MIT Neuroscientists Discover That Computers Identify Faces in a Surprisingly Human-Like Fashion

Woman Facial Recognition Concept

When artificial intelligence is tasked with visually identifying objects and faces, it assigns specific components of its network to face recognition — just like the human brain.

The human brain seems to care a lot about faces. It’s dedicated a specific area to identifying them, and the neurons there are so good at their job that most of us can readily recognize thousands of individuals. With artificial intelligence, computers can now recognize faces with a similar efficiency — and neuroscientists at MIT’s McGovern Institute for Brain Research have found that a computational network trained to identify faces and other objects discovers a surprisingly brain-like strategy to sort them all out.

The finding, reported on March 16, 2022, in Science Advances, suggests that the millions of years of evolution that have shaped circuits in the human brain have optimized our system for facial recognition.

Computational Network Identify Faces

Neuroscientists at MIT’s McGovern Institute have found that a computational network trained to identify faces and other objects discovers a surprisingly brain-like strategy to sort them all out. Credit: MIT

“The human brain’s solution is to segregate the processing of faces from the processing of objects,” explains Katharina Dobs, who led the study as a postdoc in the lab of McGovern investigator Nancy Kanwisher, the Walter A. Rosenblith Professor of Cognitive Neuroscience at MIT. The artificial network that she trained did the same. “And that’s the same solution that we hypothesize any system that’s trained to recognize faces and to categorize objects would find,” she adds.

“These two completely different systems have figured out what a — if not the — good solution is. And that feels very profound,” says Kanwisher.

Functionally specific brain regions

More than 20 years ago, Kanwisher and her colleagues discovered a small spot in the brain’s temporal lobe that responds specifically to faces. This region, which they named the fusiform face area, is one of many brain regions Kanwisher and others have found that are dedicated to specific tasks, such as the detection of written words, the perception of vocal songs, and understanding language.

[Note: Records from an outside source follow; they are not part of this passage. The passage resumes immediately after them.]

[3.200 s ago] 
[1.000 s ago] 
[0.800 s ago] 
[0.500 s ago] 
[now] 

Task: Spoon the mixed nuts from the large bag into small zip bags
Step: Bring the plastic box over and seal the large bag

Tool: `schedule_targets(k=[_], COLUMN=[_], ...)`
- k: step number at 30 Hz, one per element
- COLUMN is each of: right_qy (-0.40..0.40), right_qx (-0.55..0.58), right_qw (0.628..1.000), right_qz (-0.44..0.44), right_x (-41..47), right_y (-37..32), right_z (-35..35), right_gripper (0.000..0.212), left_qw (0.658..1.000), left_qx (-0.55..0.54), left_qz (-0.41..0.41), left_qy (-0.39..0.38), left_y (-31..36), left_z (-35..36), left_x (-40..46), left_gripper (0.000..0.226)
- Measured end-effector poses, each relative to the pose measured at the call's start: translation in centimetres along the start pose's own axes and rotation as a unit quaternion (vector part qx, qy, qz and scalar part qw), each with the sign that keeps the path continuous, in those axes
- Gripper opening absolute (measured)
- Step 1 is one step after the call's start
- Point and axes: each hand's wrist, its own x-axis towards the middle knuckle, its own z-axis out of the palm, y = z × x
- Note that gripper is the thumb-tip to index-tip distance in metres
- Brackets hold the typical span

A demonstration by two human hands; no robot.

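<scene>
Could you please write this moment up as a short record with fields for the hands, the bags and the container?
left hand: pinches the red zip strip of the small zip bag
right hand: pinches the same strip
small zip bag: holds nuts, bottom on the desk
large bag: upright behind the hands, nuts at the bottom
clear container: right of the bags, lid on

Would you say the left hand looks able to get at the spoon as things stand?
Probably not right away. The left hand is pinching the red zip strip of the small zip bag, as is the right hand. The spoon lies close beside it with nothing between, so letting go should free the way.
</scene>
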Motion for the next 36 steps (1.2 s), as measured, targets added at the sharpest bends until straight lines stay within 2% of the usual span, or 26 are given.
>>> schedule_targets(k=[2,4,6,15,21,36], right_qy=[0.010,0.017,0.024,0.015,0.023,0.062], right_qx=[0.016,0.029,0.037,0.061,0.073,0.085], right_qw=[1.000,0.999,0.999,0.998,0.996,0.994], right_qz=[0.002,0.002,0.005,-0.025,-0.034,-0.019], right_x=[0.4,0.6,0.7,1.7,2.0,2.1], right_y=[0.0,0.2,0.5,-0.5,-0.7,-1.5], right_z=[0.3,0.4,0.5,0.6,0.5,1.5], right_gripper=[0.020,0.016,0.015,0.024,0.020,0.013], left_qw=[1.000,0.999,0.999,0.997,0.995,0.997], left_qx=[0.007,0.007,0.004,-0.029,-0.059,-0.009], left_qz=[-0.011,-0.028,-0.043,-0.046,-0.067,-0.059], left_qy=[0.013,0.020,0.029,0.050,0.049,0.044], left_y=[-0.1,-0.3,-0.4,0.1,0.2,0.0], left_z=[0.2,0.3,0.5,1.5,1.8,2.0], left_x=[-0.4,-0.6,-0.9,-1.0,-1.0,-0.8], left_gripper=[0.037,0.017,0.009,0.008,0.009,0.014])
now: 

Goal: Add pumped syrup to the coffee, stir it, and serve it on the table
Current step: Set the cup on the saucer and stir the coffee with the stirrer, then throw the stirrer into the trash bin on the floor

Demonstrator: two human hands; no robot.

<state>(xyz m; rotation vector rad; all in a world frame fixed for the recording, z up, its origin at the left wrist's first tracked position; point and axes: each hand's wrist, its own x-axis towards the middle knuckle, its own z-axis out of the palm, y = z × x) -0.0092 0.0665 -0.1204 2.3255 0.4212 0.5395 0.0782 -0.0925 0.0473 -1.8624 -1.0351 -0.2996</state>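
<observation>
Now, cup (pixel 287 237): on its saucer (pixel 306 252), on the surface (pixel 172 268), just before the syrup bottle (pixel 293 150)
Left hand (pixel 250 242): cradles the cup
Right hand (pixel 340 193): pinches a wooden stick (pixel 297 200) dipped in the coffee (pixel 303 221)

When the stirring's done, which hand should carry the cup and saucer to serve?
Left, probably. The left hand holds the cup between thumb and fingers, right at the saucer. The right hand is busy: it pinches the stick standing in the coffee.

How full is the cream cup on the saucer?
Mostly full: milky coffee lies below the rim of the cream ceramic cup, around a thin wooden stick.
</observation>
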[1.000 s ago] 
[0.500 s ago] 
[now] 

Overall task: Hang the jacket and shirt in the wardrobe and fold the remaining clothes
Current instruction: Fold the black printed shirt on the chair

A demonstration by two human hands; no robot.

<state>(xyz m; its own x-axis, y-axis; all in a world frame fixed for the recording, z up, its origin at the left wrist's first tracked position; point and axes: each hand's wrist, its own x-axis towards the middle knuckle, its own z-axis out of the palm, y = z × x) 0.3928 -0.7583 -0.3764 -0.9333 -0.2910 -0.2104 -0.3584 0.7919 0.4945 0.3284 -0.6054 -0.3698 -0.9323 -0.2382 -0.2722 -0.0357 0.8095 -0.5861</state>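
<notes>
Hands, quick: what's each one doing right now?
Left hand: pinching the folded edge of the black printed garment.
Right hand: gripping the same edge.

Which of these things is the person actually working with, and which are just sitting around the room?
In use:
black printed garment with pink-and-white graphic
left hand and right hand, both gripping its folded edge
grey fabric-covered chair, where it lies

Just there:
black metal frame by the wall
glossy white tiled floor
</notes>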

Kanwisher says that as she has explored how the human brain is organized, she has always been curious about the reasons for that organization. Does the brain really need special machinery for facial recognition and other functions? “‘Why questions’ are very difficult in science,” she says. But with a sophisticated type of machine learning called a deep neural network, her team could at least find out how a different system would handle a similar task.

Face Ranked Filters

Visualization of preferred stimulus for example face-ranked filters. While filters in early layers (e.g., Conv5) were maximally activated by simple features, filters responded to features that appear somewhat like face parts (e.g., nose and eyes) in mid-level layers (e.g., Conv9) and appear to represent faces in a more holistic manner in late convolutional layers. Credit: Image courtesy of the Kanwisher lab.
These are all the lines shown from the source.